Давно, до войны, Эстер закончила академию искусств, участвовала в выставках. Она писала небольшие пейзажи, пока не… словом, до всего этого дерьма. В подвале очень тосковала без дела, говорила, что это – самое трудное: руки без работы ноют, болят по-настоящему. Тогда Вилберт украл для нее золотую краску. Просто спер, прости господи! В их церкви неподалеку, во Фрауэнкирхе, в подсобке работал мастер, подправлял то и сё, какие-то завитки на алтаре, на деревянных хорах. Уходя на обед, так все и оставлял. Надо было так украсть, чтоб незаметно. Больше всего было банок с золотой краской… и Вилберт не то чтобы грабил мастера, а так… подворовывал. Подкрадется, снимет крышку с ведра и зачерпнет в баночку. Зато бумаги было навалом! Покойный дед до войны владел писчебумажным магазином, и ее много осталось – хорошей, толстой упаковочной бумаги… Эстер писала и писала золотой краской свои пейзажи: золотые деревья, золотое озеро, золотой мостик над ручьем…
И знаете, она пересидела фюрера! Когда пришли советские войска, выползла из подвала, стала получать продовольственные карточки и кормила их всех – всю семью. Они и выжили за счет этих продовольственных карточек.
– У меня родители умерли рано, – говорил он. – Я еще сопляком был. А вот Эстер дожила до восьмидесяти девяти и умерла совсем недавно. И всю жизнь была для меня самым близким человеком.
Конечно, работала до последнего, писала акварели – пейзажи в основном. Была известным художником. Но знаете что? Никогда больше не использовала в работе золотую краску. Зачем? Другой полно, всякой-разной. Все ее пейзажи такие прозрачные, легкие, – прямо ангельские. Словом, искусствоведы и критики знали Эстер именно по этим невесомым пейзажам.
После ее смерти – а Вилберт, само собой, остался единственным наследником, – после смерти в мастерскую Эстер хлынули эксперты музеев и галерей.

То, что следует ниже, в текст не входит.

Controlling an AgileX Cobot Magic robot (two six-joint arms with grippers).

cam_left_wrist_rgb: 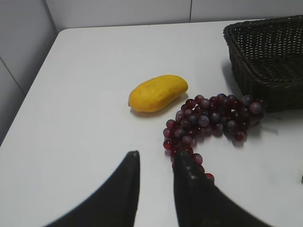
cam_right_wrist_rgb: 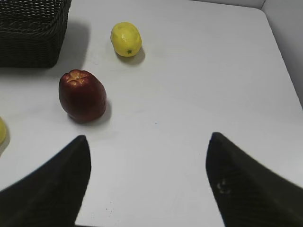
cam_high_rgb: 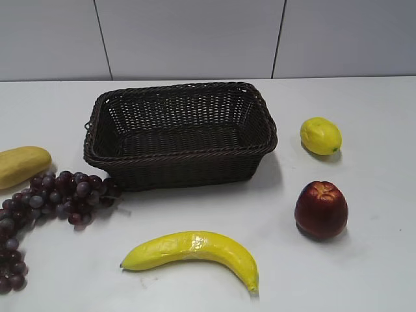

– Увидели ее золотые подвальные пейзажи – чуть с ума не сошли! Она ж их никогда не выставляла, не хотела. Говорила: это совсем особый, нетипичный этап в творчестве. Вцепились, давали огромные деньги. Я отказался… И потом всё письма слали, с музейными печатями да гербами, подсылали каких-то своих гонцов, увеличивали сумму, пытались уломать. Но я – на-а-йн! Я не продал! Я развесил их по всему дому – пусть сияют! Золотой лес, золотое озеро, золотой собор…
– Я шофер-дальнобойщик, – добавил он, и кружка в его рыжей волосатой лапе казалась небольшой чашкой. – Дома не бываю по пять-шесть дней. А когда возвращаюсь и вхожу к себе, особо если полдень и солнце в окна, навстречу мне – волны золотого света!